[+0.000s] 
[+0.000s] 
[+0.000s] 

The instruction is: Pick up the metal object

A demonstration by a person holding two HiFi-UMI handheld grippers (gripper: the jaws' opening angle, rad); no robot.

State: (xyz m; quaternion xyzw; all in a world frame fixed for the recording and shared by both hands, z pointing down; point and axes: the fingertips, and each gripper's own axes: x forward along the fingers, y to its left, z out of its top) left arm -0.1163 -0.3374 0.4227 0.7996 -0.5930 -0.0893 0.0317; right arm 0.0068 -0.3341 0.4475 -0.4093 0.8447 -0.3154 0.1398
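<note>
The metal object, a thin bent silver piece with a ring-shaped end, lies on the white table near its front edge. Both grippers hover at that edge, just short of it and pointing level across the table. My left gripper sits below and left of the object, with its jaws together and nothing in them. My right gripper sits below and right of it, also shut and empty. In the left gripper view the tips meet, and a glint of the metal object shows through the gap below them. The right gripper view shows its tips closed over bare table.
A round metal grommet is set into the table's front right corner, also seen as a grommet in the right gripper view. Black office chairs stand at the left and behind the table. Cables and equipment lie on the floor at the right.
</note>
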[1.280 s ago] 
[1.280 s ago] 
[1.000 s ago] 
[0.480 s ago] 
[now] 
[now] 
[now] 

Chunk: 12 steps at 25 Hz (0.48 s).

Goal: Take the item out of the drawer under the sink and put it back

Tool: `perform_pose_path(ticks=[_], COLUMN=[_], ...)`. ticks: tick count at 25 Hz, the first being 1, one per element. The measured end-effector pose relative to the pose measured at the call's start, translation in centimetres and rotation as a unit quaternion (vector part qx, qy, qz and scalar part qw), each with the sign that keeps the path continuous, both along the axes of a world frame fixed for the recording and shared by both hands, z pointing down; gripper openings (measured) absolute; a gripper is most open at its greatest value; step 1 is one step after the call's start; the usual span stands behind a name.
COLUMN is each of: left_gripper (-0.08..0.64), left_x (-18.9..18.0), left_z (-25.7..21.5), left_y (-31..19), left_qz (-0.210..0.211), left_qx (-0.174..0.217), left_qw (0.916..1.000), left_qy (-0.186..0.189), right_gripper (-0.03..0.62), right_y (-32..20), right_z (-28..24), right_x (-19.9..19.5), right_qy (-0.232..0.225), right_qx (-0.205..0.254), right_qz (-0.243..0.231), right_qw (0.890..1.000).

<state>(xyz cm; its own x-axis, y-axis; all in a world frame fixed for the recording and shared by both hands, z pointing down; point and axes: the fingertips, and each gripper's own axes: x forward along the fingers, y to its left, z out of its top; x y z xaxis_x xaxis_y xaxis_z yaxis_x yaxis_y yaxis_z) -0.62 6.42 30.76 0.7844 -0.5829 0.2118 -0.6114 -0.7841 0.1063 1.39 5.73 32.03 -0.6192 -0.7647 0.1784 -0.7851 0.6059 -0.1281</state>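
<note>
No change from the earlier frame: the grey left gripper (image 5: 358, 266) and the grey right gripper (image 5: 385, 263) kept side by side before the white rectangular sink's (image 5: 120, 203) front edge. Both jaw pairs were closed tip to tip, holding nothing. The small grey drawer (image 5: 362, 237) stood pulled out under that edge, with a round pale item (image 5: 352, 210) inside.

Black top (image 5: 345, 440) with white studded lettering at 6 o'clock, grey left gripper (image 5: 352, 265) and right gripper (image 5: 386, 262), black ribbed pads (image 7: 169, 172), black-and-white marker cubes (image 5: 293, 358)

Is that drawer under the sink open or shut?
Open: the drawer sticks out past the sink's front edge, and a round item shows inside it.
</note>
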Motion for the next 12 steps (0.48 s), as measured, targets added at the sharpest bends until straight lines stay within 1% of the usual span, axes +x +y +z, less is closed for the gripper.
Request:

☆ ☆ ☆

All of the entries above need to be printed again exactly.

§ Task response
[+0.000s] 
[+0.000s] 
[+0.000s] 

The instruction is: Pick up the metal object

A demonstration by a person holding two HiFi-UMI handheld grippers (gripper: the jaws' opening angle, rad); no robot.

State: (xyz m; quaternion xyzw; all in a world frame fixed for the recording and shared by both hands, z pointing down; point and axes: the fingertips, and each gripper's own axes: x forward along the fingers, y to its left, z out of its top) left arm -0.1163 -0.3374 0.4227 0.7996 -0.5930 -0.0893 0.0317; right arm 0.0068 -0.3341 0.4475 -0.4093 0.8447 -0.3154 0.1398
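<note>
The metal object, a thin bent silver piece with a ring-shaped end, lies on the white table near its front edge. Both grippers hover at that edge, just short of it and pointing level across the table. My left gripper sits below and left of the object, with its jaws together and nothing in them. My right gripper sits below and right of it, also shut and empty. In the left gripper view the tips meet, and a glint of the metal object shows through the gap below them. The right gripper view shows its tips closed over bare table.
A round metal grommet is set into the table's front right corner, also seen as a grommet in the right gripper view. Black office chairs stand at the left and behind the table. Cables and equipment lie on the floor at the right.
</note>
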[1.280 s ago] 
[1.280 s ago] 
[1.000 s ago] 
[0.480 s ago] 
[now] 
[now] 
[now] 

Chunk: 12 steps at 25 Hz (0.48 s).

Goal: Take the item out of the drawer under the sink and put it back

Tool: `perform_pose_path(ticks=[_], COLUMN=[_], ...)`. ticks: tick count at 25 Hz, the first being 1, one per element. The measured end-effector pose relative to the pose measured at the call's start, translation in centimetres and rotation as a unit quaternion (vector part qx, qy, qz and scalar part qw), each with the sign that keeps the path continuous, both along the axes of a world frame fixed for the recording and shared by both hands, z pointing down; gripper openings (measured) absolute; a gripper is most open at its greatest value; step 1 is one step after the call's start; the usual span stands behind a name.
COLUMN is each of: left_gripper (-0.08..0.64), left_x (-18.9..18.0), left_z (-25.7..21.5), left_y (-31..19), left_qz (-0.210..0.211), left_qx (-0.174..0.217), left_qw (0.916..1.000), left_qy (-0.186..0.189), right_gripper (-0.03..0.62), right_y (-32..20), right_z (-28..24), right_x (-19.9..19.5), right_qy (-0.232..0.225), right_qx (-0.205..0.254), right_qz (-0.243..0.231), right_qw (0.890..1.000).

<state>(xyz cm; its own x-axis, y-axis; all in a world frame fixed for the recording and shared by both hands, z pointing down; point and axes: the fingertips, and each gripper's own axes: x forward along the fingers, y to its left, z out of its top; x y z xaxis_x xaxis_y xaxis_z yaxis_x yaxis_y yaxis_z) -0.62 6.42 30.76 0.7844 -0.5829 0.2118 -0.6114 -0.7841 0.1063 1.39 5.73 32.03 -0.6192 -0.7647 0.1784 -0.7851 0.6059 -0.1281</state>
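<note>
No change from the earlier frame: the grey left gripper (image 5: 358, 266) and the grey right gripper (image 5: 385, 263) kept side by side before the white rectangular sink's (image 5: 120, 203) front edge. Both jaw pairs were closed tip to tip, holding nothing. The small grey drawer (image 5: 362, 237) stood pulled out under that edge, with a round pale item (image 5: 352, 210) inside.

Black top (image 5: 345, 440) with white studded lettering at 6 o'clock, grey left gripper (image 5: 352, 265) and right gripper (image 5: 386, 262), black ribbed pads (image 7: 169, 172), black-and-white marker cubes (image 5: 293, 358)

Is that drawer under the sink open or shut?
Open: the drawer sticks out past the sink's front edge, and a round item shows inside it.
</note>
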Motion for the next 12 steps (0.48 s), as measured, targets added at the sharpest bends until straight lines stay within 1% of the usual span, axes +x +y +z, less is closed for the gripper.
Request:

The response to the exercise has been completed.